Mind telling us about yourself and your story on how you got into film photography?
Christian: I got interested with photography when I saw my grandfather's prints. I saw all of his polaroids and films which triggered me the most to get into it. There's a different kind of excitement in film photography as compared to digital, it gives me that thrill of not knowing what my shots look like and how good or bad it will turn into. The more I understand the process of seeing the actual photo, the more interested I become. I started with expired films, a lot of people may seem to consider these useless but there a different kind of excitement taking shots using these. I find it amusing how colors are changed differently and I see this as another opportunity to experiment. But what I love the most about film photography is the discipline it gave me as it limits the shots I am about to take. It taught me to choose my shots carefully and make each of them count.

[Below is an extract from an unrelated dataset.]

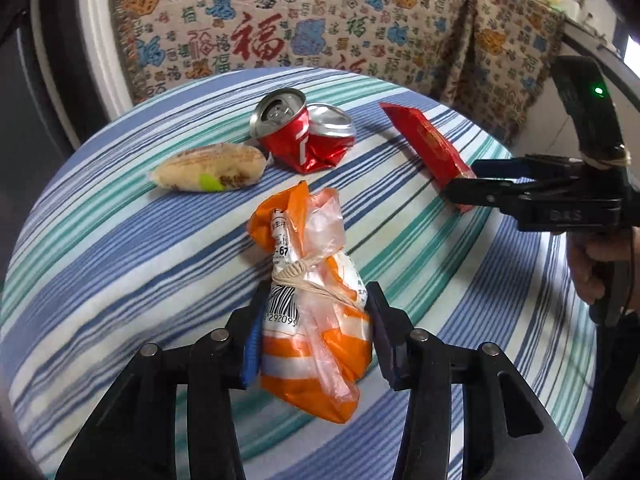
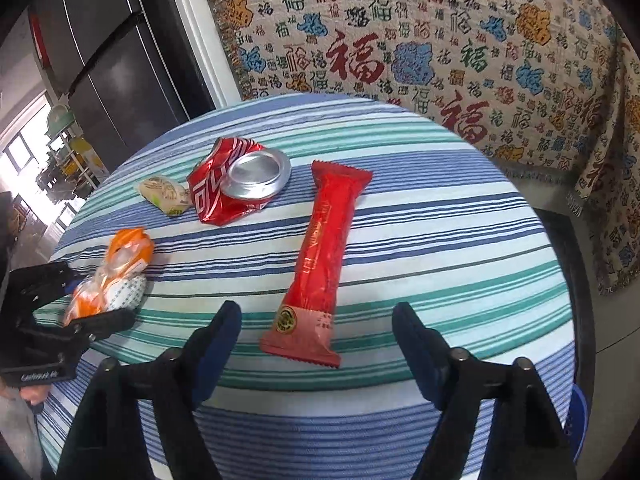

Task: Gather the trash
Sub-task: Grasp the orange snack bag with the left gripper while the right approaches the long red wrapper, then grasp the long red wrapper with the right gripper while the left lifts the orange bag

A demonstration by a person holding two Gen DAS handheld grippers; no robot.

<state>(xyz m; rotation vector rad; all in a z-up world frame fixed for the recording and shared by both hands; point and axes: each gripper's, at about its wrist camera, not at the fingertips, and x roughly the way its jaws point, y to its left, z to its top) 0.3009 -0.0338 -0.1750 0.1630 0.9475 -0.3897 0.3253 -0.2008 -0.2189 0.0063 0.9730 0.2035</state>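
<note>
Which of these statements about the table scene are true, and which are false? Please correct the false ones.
1. The left tool has the orange and white bag between its fingers. True.
2. The red can stands upright and undented. False: it lies crushed on the striped tablecloth.
3. The right tool grips the long red wrapper. False: its fingers stand apart on both sides of the wrapper's near end, not touching.
4. A pale wrapped snack lies beside the can. True.
</note>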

What type of film do you use and what camera do you use it with? Why do you prefer these?
Christian: I often use Kodak TriX 400 for black and white films. I like how the contrast gives me discipline in terms of composition and how I can play around with the light that strikes my subject. It challenges me to think outside of the box at the same time give each photo I take a different look and feel. I like seeing everything around me in black and white, it's amusing how I can see each detail precisely feel its emotion on a deeper level.
What do you think film has that digital doesn't have?
Christian: Still, it's the discipline it gives you. It sets certain boundaries to what shots you should or should not take. It makes you contemplate very well as you do not have unlimited chances in taking photos as compared to digital.
Do you print your own photographs or are you comfortable having them printed in a lab?
Christian: I haven't tried printing my photos in a film lab since I have no idea where to find one yet. Although given a chance, I am more than willing to learn how it works and experience its authenticity. I am one of the few who still choose to print some of my photos, since majority nowadays has been choosing social media and other software to showcase their photos. As for me, I still prefer printed copies as I find it more genuine whenever I share these actual copies. Printed copies make these memories I took more concrete and I can see that people appreciate more too. I think it would be even more so if these will be printed in a lab, especially when they find out its process.
What motivates you to continue making photographs with film?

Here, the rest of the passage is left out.